GIVEN INFORMATION:
□ □ □ □

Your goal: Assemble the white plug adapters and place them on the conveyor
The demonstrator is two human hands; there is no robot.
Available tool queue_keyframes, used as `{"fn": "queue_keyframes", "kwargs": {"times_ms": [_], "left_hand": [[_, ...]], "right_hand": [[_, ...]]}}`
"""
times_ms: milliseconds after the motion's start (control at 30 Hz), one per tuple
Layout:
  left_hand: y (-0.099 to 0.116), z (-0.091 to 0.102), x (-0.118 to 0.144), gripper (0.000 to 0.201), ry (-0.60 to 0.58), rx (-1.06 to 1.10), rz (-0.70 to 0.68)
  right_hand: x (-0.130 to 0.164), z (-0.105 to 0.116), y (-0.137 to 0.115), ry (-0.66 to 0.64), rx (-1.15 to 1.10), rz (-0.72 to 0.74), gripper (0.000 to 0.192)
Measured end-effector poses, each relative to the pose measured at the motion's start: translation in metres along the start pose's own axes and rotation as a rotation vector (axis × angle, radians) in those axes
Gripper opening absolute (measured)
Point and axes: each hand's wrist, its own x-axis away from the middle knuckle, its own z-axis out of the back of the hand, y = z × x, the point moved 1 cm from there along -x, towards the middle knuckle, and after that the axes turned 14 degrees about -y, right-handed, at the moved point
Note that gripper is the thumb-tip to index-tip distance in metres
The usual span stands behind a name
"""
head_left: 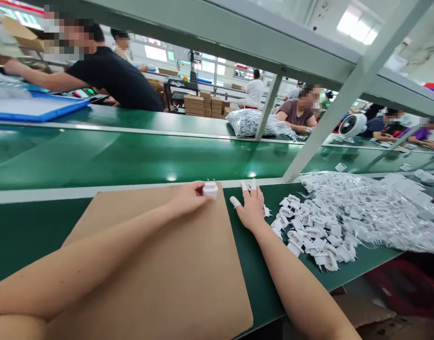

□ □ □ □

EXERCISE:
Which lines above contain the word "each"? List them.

ANSWER AREA:
Measured end-effector poses, each relative to the pose measured at the motion's start: translation in metres along the start pose's own axes and rotation as a rotation vector (axis × angle, radians) in those axes
Point and axes: each hand's wrist, its own x-axis away from the middle knuckle, its own z-axis out of the back of the hand, y = z × x, the point moved 1 cm from there along -x, towards the middle knuckle, and after that the axes turned 14 degrees about -y, right-handed, at the moved point

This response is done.